So many of the more recent posts are about love them for who they are, it's what's on the inside that matters, we all change, but is that fair? Should we forego what attracted us to our partners to value what's inside more? 

Perhaps I am really shallow yet I don't think it is reasonable to still be attracted to a spouse who changes so much. Is it? 

What attracted me to my husband was many things and part of it was that he was tall, fit and has great hair. His height will always be there for the most part but his fitness and hair can change. We both agreed that we would try to maintain as much about ourselves as we could. He has kept in shape and has used Rogaine since he was 24. He still has a full head of hair. He did that to maintain his attractiveness. To him, he loved my eyes and hair. My eyes stay the same but would it be fair if I suddenly came home with a short pixie cut when he loved the length I had and expect him to just think "It's only hair?". 

Perhaps I AM really superficial. I would be lying to you if I said I believed that beauty is on the inside, for me it isn't. It is on the outside first and what radiates from the soul makes the person all that much more attractive to me. Is that wrong?


----------



## heartsbeating (May 2, 2011)

Therealbrighteyes said:


> Perhaps I AM really superficial. I would be lying to you if I said I believed that beauty is on the inside, for me it isn't. It is on the outside first and what radiates from the soul makes the person all that much more attractive to me. Is that wrong?

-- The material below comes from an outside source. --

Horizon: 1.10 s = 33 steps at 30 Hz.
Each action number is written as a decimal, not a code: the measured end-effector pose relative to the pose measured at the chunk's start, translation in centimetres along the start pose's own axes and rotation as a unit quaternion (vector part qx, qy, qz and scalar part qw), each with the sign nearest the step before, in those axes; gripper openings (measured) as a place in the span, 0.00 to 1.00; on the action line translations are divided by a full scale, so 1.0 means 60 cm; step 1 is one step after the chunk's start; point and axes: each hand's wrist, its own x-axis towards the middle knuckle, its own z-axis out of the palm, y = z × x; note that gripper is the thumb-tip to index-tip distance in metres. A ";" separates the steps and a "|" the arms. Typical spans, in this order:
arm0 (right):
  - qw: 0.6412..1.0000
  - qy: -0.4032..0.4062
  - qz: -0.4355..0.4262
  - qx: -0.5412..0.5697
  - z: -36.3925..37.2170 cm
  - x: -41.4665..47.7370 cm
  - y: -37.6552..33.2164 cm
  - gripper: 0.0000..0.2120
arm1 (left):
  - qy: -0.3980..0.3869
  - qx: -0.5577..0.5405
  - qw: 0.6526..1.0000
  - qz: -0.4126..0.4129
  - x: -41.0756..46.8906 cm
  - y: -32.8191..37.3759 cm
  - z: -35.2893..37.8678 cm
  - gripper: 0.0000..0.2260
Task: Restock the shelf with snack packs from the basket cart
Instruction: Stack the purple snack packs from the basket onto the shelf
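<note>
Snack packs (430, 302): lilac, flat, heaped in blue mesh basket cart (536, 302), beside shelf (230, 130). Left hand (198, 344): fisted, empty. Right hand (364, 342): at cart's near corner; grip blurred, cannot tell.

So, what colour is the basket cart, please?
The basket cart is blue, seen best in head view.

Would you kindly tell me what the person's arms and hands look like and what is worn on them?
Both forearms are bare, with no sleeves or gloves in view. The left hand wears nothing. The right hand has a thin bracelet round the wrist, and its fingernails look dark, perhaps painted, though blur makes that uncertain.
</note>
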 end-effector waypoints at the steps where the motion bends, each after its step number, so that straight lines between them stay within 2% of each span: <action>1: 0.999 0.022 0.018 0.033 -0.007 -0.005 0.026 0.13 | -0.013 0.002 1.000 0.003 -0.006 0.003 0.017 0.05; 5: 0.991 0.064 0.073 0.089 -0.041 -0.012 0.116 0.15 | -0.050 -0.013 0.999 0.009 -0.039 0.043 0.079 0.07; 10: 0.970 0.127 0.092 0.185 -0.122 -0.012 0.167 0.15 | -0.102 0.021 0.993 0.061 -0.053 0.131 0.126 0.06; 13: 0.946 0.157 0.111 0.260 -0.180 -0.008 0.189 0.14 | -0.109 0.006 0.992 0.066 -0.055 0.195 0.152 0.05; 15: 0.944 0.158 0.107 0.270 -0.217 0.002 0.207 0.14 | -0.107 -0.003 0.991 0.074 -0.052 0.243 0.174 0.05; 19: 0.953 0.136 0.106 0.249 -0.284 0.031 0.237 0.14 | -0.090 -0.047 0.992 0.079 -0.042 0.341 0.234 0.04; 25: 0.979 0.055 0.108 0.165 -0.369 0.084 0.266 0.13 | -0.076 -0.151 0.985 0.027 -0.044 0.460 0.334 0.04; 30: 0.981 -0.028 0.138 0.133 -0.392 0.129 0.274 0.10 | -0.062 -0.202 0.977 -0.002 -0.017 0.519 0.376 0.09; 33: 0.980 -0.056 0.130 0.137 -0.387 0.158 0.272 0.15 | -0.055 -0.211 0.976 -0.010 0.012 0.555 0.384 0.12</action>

My H and I were attracted to each others voices/accents and glimpse of personalities before we'd even met. We were strongly attracted _before_ seeing the physical. Then we met and he didn't run the other way 

Someone can become more or less physically attractive based on the inner - but I'm aware that for him to be sexually attracted to me, there's both a physical AND emotional connection that needs to be present. I'm his type, physically. And it's him I want to attract, so with a balance of my own preferences, I make effort with the preferences he has. As for him, well he quickly became my type. I don't think anyone else could truly know me the way he does. He gets me. We get each other. I'm attracted to that. And yes, I'm physically attracted to him. Especially those little things he can't change even if he wanted to that just drive me nuts... the way his cheeks get this light flush at times, his bow legs, his eyes...

We were talking recently about physical appearance. He assumed/asked that I'd find him more attractive if he bulked his muscles more. I told him no, I'm incredibly attracted to him as he is. Sure generally speaking, being toned is nice but I know that he wants to make effort to look/smell/behave in ways that attract me .....and that in itself, is attractive.

I do feel it's important to keep up attraction for our SO, but I really think 'attraction' encompasses many factors.


----------



## that_girl (Jul 6, 2011)

For me, attraction is a more spiritual thing.

With anybody who's meant anything to me in life, male or female, it was an instant connection, both physically and spiritually. 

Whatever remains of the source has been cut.